Here we use reconstructions of seasonal European land temperature5, 6 and simulations with three global climate models7, 8, 9 to show that external influences on climate—such as the concentrations of stratospheric volcanic aerosols or greenhouse gases, other anthropogenic effects and possibly changes in total solar irradiance—have had a discernible influence on European temperatures throughout the past five centuries. In particular, we find that external forcing contributes significantly (p<5%) to the reconstructed long-term variability of winter and spring temperatures and that it is responsible for a best guess of 75% of the observed winter warming since the late seventeenth century.
This warming is largely attributable to greenhouse-gas forcing. Summer temperatures show detectable (p<5%) interdecadal variations in response to external forcing before 1900 only. Finally, throughout the record we detect highly significant summer cooling and significant winter warming following volcanic eruptions.
See the: Supplementary Information (995KB)
Based on the multiregression result for European seasonal temperature described in the body of the paper, there is some evidence for solar forcing being detectable in summer, but the result was sensitive to the analysis period. However, our knowledge on forcing and response is not equally robust between forcings. For example, greenhouse gas
forcing is far better constrained than solar forcing, and volcanic forcing could be argued
to be more robust than solar as well (e.g. ref. 23).
To further investigate to what extent our results are robust to first identifying the more robust forcing responses, we used a stepwise regression, which first estimates the response to better constrained forcings, such as greenhouse gases and volcanism, and estimates solar forcing from the residual. To enhance power, we also use the spatial pattern.
This is equivalent to using a solar forcing fingerprint in time that is orthogonalized to that of anthropogenic forcing (see figure SI6; note that this essentially removes the anthropogenic component from the timeseries and resulting spatial pattern prior
to a regression on the solar timeseries).

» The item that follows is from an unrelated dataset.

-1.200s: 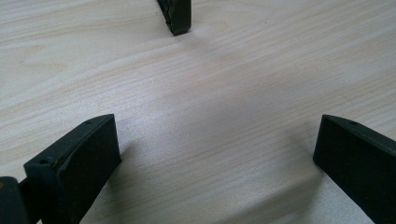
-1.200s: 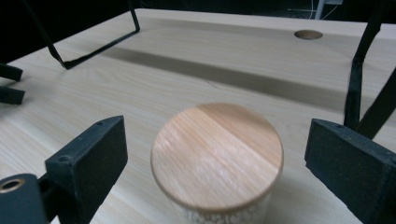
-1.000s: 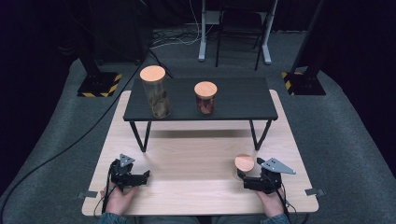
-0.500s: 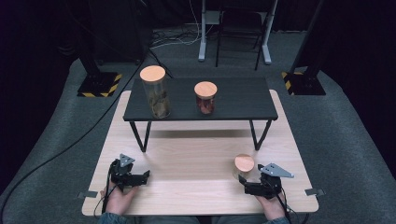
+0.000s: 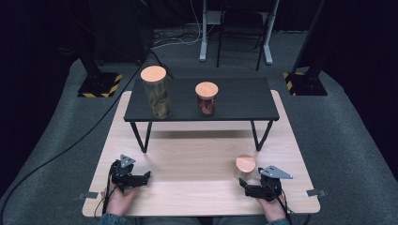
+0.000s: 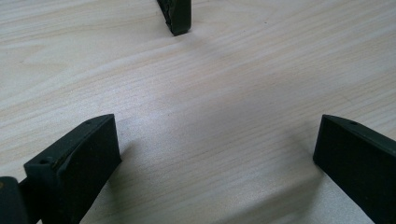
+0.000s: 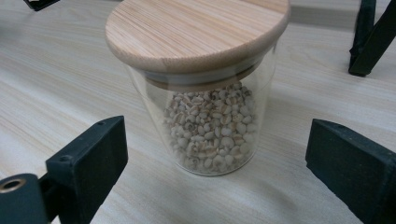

This approach is consistent with the greater confidence in the shape and size of the anthropogenic forcing. Note that if data up to 1950 are used, the only difference between the orthogonal and original regressor is that the longterm trend is no longer visible (Figure SI6). The resulting regression pattern was compared with patterns obtained by regression of a random time series of the same autocorrelation as the solar response time series onto the reconstruction data (see figure SI6 for some examples).
If the summer reconstruction over the period 1500 to 1950 is used, then the response
pattern to solar forcing is significantly warmer in the area average than that obtained from random time series in the reconstruction. If the same is done to model data, then the result is warming, which is not significant, but its pattern (Figure SI7) projects more strongly on that from the reconstruction than 90% of the cases where a random timeseries was regressed on both models and reconstruction. Similar results are obtained if the timeseries is analyzed until 1996 rather than 1950. In contrast, using the shorter period back to 1675 provides insignificant results.
However, if the solar pattern is orthogonalized to both the anthropogenic and volcanic EBM fingerprints (effectively removing the contribution by both forcings to the reconstruction prior to analysis) the response pattern is no longer detectable. This raises concerns
that despite a low correlation between the EBM response to solar forcing and volcanism (0.11), some degeneracy may remain between both, particularly given that that both solar forcing and volcanism tend to cool the period termed the Little Ice Age. Thus, the detection of a solar response in European summer temperatures remains uncertain.
Regressions of the solar forcing timeseries on European temperatures in other seasons than summer (JJA) show no evidence for a detectable solar signal, and larger samples and model simulations with individual forcings are needed to assess the possibility of a dynamical response to solar forcing in the cold season as discussed in the literature.